RECORDED DATA:
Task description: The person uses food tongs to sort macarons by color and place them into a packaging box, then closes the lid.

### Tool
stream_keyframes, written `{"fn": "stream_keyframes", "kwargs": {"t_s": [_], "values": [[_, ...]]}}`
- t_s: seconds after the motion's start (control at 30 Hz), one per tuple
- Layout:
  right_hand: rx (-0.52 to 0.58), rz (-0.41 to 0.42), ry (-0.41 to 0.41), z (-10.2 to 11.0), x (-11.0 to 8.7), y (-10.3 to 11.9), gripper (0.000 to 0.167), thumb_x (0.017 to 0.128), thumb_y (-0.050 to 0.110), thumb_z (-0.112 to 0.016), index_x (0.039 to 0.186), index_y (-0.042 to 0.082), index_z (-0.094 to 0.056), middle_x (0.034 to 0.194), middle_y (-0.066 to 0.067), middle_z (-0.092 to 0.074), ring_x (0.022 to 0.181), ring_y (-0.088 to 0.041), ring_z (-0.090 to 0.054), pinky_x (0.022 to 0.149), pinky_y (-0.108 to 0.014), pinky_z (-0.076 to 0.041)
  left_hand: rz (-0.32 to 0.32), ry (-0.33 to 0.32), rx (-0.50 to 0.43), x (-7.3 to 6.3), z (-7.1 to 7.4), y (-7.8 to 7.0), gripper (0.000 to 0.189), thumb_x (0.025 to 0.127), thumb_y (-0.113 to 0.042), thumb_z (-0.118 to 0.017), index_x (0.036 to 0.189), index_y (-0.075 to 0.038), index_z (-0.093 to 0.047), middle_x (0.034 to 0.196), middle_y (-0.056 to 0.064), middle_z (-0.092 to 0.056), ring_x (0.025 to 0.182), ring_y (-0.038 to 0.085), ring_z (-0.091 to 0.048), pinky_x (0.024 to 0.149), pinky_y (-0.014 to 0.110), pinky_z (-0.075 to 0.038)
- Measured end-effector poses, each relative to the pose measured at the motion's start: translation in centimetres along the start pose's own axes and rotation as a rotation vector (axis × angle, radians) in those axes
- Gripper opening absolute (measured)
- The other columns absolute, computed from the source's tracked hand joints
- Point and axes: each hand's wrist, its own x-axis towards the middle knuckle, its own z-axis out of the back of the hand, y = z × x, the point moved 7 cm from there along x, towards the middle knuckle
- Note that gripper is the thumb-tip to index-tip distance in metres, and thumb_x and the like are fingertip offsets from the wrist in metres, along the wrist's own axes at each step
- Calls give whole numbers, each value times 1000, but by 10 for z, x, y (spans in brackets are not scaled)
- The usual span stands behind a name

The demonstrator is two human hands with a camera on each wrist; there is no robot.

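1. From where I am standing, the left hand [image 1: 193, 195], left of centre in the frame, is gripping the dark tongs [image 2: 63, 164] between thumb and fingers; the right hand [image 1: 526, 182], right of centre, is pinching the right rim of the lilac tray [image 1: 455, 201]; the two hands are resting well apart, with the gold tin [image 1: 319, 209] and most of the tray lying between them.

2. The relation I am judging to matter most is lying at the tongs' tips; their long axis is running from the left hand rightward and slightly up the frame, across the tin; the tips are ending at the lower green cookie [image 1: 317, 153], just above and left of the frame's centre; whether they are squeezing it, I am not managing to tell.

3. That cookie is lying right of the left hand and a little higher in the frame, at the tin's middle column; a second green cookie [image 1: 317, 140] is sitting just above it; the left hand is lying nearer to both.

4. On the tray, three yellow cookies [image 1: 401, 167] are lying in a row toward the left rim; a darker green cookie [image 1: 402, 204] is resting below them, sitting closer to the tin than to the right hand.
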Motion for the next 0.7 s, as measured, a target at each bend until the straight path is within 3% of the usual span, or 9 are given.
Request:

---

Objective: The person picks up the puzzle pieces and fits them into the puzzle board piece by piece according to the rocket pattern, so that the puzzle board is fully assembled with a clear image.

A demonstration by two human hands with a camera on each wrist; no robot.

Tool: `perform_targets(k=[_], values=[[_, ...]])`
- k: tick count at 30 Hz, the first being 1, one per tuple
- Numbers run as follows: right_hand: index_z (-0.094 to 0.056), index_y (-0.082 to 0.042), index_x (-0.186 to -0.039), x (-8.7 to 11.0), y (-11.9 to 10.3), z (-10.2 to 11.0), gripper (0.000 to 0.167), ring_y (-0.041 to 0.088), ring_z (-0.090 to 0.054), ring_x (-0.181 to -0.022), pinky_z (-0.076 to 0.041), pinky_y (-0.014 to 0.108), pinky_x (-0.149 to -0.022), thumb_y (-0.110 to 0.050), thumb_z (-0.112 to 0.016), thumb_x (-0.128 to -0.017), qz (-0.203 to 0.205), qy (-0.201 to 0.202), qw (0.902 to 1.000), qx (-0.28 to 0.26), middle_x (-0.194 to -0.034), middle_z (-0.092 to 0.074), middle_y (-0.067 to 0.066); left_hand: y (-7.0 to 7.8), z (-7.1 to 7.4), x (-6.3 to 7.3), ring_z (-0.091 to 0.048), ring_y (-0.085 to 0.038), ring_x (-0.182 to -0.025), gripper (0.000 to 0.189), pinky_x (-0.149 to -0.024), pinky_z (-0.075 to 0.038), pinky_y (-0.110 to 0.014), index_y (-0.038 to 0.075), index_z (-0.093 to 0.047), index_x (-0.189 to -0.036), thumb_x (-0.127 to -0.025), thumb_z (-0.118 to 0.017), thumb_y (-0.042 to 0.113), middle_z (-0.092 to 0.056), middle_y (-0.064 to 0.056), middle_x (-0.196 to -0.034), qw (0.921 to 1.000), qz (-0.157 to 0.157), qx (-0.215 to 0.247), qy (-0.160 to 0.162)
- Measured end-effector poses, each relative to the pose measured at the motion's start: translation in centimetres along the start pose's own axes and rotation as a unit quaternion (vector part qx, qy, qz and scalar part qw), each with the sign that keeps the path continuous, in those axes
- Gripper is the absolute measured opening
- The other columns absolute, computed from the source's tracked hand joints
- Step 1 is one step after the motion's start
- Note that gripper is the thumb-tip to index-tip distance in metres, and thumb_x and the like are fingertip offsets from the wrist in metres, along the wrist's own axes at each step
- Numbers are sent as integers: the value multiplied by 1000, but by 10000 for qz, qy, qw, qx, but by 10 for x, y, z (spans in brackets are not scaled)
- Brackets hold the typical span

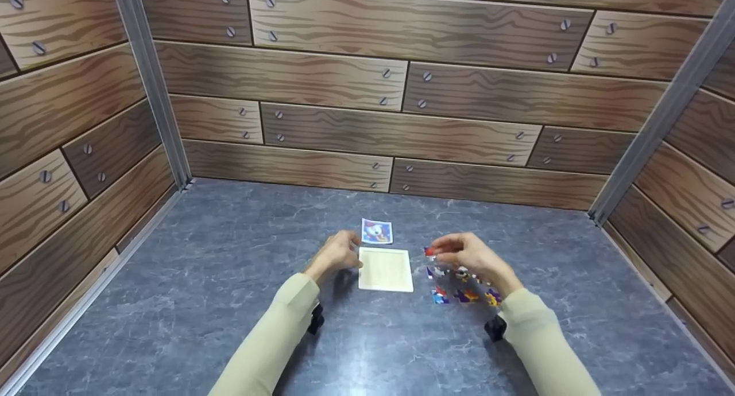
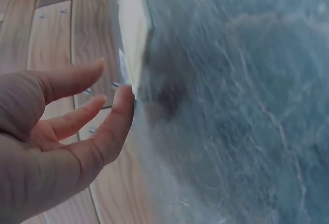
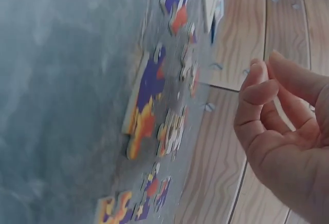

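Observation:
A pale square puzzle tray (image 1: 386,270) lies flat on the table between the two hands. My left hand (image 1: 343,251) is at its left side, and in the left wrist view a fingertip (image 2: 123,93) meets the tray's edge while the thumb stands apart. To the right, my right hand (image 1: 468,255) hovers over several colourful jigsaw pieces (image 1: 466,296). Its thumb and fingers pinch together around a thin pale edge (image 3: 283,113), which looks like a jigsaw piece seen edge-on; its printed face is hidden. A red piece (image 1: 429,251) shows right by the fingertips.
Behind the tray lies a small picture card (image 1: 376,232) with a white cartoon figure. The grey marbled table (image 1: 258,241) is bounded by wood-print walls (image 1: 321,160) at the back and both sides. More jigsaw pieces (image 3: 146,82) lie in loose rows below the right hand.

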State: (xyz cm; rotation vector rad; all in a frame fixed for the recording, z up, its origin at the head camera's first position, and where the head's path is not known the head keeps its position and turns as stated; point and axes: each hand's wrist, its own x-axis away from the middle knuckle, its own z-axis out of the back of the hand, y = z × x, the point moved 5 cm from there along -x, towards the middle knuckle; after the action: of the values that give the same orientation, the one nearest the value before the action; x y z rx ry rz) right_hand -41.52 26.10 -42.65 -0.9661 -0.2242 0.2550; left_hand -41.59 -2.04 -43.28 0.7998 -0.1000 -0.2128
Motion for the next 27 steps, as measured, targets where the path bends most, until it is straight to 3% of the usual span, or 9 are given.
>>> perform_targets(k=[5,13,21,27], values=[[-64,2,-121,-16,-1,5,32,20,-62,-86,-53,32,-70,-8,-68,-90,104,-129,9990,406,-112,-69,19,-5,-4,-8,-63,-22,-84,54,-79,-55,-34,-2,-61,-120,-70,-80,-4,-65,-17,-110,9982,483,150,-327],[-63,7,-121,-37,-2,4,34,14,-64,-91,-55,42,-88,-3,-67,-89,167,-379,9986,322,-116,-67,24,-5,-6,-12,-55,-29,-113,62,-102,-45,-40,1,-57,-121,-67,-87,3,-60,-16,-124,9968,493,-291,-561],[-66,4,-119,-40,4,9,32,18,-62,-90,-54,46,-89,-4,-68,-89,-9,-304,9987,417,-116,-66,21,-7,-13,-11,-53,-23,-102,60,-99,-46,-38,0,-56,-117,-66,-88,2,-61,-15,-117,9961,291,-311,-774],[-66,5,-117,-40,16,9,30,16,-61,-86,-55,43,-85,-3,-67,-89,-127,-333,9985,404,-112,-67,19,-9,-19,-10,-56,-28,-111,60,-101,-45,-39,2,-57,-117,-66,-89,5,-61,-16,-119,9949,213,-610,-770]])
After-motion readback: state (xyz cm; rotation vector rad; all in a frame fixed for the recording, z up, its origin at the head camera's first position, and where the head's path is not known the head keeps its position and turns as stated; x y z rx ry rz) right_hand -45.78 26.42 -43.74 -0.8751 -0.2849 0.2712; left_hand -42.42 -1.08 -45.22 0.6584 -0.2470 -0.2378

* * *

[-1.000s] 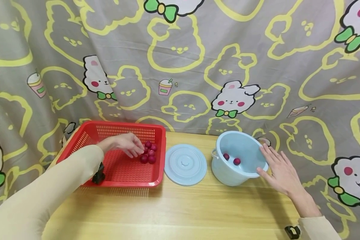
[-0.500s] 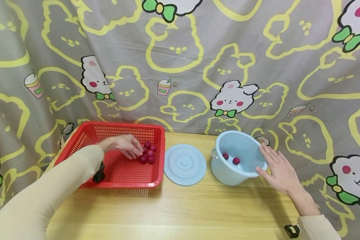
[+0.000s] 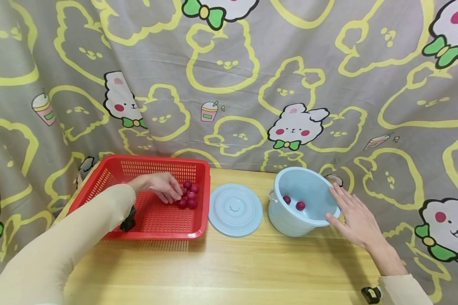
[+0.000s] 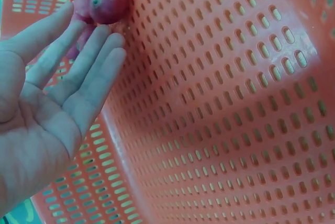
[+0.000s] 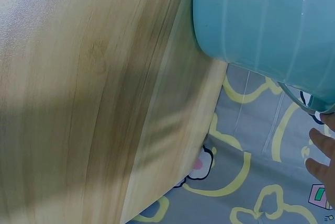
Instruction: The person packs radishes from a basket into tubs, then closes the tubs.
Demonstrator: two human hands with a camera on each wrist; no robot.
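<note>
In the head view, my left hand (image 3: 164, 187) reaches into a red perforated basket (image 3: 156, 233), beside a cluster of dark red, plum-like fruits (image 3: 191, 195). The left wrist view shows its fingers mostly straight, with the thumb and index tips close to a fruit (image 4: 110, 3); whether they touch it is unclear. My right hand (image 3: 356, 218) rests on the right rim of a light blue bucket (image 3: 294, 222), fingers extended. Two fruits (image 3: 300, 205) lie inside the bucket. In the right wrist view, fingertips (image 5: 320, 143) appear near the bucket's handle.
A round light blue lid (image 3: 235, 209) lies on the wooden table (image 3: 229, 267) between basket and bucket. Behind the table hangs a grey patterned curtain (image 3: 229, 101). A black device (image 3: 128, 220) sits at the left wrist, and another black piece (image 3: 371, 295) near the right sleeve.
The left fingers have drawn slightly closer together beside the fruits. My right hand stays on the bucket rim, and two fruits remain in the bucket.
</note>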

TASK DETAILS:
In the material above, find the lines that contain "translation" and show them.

RESULT FOR THIS EXERCISE:
- Measured end-effector poses, each relative to the pose measured at the motion's start: translation in centimetres along the start pose's own axes and rotation as a rotation vector (axis × angle, radians) in those axes
- Measured end-effector poses, each relative to the pose measured at the motion's start: translation in centimetres along the start pose's own axes and rotation as a unit quaternion (vector part qx, qy, qz and scalar part qw), each with the sign that keeps the path continuous, in those axes

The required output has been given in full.